Try it. Whenever a line below includes the word "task", copy that line.

Source material.
########################################

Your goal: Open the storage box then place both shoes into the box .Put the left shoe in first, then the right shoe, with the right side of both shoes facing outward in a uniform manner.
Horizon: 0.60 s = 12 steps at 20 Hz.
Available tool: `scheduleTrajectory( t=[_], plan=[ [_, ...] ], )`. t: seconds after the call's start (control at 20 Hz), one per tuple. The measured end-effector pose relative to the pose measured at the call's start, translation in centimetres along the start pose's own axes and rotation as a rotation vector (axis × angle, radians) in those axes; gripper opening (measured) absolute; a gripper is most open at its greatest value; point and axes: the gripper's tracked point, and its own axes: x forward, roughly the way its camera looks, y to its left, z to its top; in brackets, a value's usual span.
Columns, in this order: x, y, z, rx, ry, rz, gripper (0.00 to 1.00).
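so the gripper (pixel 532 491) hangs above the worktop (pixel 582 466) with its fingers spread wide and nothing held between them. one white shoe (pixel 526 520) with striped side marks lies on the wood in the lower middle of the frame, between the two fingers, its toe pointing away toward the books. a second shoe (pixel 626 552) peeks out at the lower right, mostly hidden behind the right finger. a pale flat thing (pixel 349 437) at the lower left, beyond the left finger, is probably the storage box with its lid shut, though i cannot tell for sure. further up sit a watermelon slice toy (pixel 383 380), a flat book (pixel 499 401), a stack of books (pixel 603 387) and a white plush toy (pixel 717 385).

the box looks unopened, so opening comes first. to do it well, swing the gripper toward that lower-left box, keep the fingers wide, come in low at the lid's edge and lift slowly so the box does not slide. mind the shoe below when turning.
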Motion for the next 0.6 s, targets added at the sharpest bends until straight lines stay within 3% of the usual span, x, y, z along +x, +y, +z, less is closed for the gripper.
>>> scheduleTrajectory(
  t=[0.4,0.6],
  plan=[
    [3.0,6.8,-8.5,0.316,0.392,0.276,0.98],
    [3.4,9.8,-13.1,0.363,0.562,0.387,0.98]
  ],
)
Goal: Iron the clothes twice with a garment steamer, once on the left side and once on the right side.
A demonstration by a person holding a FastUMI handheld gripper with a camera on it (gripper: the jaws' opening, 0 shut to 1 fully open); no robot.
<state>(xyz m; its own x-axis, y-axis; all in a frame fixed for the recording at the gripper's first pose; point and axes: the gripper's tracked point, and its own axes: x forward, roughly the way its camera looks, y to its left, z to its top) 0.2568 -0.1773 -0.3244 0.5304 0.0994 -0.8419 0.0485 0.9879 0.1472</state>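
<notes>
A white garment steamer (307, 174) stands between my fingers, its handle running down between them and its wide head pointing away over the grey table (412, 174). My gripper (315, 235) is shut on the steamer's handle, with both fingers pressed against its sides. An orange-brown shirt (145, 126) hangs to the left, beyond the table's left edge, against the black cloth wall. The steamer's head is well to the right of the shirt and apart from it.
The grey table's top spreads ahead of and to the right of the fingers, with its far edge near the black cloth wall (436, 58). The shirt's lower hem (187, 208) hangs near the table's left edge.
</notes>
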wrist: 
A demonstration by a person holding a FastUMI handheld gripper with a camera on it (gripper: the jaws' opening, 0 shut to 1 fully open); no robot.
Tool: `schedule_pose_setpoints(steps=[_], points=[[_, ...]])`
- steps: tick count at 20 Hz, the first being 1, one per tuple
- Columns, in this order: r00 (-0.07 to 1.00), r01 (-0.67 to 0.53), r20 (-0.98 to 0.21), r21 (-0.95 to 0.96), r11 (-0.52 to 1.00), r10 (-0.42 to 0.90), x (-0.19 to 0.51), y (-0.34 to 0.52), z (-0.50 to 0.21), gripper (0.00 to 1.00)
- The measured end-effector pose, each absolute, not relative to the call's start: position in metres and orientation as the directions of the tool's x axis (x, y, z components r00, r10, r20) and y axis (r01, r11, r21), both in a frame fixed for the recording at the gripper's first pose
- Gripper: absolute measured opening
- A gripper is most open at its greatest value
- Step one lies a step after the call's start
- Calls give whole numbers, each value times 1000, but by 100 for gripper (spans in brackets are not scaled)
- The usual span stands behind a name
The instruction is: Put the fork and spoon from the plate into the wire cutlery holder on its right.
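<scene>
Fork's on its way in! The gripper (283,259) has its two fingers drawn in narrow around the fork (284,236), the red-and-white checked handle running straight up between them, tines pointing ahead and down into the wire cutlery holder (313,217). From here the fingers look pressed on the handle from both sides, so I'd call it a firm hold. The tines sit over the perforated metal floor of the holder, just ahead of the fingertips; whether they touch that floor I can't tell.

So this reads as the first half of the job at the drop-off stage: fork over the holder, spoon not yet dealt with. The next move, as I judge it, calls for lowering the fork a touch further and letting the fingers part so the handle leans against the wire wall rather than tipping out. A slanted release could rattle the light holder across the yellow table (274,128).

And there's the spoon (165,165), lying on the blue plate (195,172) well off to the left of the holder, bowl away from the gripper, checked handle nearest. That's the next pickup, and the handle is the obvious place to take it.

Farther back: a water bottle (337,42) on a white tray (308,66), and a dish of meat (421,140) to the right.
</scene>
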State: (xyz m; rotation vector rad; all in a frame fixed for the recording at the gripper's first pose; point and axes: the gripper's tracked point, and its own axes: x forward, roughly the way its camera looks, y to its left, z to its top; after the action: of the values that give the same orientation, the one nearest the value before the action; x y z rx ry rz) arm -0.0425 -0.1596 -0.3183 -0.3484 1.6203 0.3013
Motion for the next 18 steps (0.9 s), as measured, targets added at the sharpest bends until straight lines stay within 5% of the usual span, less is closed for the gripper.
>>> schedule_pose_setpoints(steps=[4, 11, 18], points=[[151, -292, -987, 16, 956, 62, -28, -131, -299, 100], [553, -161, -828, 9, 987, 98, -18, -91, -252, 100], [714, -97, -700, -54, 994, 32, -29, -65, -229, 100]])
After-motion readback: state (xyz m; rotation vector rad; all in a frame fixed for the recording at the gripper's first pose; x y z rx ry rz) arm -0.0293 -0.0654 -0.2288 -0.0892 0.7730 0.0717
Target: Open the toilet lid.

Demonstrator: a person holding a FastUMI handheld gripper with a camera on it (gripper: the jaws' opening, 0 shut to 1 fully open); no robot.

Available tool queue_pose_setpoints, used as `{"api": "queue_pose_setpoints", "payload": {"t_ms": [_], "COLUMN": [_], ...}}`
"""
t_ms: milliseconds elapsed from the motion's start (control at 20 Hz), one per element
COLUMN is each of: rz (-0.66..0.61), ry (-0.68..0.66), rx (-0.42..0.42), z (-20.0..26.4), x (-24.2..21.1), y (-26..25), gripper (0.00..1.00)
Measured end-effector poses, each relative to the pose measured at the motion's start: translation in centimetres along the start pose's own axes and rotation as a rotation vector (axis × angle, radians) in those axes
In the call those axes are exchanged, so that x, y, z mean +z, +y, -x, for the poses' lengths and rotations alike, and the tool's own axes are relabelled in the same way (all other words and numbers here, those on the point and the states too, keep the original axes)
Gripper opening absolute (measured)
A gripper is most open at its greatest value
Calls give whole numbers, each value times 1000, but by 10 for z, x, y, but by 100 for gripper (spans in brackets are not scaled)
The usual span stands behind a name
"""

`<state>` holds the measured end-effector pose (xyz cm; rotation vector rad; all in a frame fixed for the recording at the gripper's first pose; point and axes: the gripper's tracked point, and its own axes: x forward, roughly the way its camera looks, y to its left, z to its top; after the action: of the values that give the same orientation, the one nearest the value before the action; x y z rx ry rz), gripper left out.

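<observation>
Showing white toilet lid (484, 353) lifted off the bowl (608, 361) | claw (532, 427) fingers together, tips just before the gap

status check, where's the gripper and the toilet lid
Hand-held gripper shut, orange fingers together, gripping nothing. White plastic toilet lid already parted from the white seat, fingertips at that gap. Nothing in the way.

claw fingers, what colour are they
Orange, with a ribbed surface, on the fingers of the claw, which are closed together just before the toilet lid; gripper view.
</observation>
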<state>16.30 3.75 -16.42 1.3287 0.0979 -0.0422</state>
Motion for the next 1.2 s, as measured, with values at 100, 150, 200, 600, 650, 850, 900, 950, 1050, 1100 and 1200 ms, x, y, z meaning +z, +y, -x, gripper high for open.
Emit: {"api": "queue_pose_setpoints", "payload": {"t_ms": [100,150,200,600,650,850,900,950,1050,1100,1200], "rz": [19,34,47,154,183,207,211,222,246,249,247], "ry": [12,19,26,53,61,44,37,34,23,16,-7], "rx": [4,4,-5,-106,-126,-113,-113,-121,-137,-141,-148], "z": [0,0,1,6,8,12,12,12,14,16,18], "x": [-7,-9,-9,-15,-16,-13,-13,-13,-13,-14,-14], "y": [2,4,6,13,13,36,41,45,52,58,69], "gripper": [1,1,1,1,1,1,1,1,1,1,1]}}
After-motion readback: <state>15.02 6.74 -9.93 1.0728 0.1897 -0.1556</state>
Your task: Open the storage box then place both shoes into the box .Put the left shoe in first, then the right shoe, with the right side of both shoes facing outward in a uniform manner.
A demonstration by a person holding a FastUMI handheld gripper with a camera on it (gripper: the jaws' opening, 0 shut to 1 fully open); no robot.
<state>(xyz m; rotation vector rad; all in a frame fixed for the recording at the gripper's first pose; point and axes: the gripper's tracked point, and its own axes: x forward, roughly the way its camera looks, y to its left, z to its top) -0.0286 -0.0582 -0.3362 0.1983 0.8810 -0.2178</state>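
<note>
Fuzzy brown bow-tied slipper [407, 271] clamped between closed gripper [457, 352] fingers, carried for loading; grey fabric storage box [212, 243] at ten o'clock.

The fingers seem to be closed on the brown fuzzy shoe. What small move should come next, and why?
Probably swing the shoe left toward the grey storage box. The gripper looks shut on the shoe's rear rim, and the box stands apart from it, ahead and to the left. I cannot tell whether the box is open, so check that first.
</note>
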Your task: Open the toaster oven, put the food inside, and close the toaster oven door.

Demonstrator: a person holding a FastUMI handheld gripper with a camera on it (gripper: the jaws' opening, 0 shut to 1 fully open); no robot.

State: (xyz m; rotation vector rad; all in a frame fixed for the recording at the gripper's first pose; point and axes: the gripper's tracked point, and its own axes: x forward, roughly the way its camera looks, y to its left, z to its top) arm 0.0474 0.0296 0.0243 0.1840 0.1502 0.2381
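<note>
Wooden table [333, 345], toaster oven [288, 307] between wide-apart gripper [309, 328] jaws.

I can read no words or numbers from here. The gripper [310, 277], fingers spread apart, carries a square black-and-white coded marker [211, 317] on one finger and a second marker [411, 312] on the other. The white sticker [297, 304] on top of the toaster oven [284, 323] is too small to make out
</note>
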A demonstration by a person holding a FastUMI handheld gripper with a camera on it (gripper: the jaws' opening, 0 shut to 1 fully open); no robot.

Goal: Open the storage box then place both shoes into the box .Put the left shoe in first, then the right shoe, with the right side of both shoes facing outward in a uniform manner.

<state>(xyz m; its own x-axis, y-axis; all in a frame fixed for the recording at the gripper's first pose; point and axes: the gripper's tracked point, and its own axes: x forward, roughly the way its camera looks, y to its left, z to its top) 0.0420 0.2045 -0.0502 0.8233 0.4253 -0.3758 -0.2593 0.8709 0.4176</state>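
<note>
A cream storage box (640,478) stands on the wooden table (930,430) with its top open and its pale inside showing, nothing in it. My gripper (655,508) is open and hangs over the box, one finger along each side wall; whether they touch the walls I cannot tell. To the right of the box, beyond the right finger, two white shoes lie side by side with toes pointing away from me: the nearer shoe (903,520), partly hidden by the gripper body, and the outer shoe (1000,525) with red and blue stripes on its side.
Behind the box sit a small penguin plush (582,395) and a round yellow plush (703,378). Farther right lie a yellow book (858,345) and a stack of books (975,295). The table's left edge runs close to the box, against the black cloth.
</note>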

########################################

Answer to the exercise.
Your task: Open the storage box then place both shoes into the box .Put the left shoe in first, then the right shoe, with the right side of both shoes facing outward in a uniform manner.
Your task: Open the toaster oven, put the food inside, and close the toaster oven door.

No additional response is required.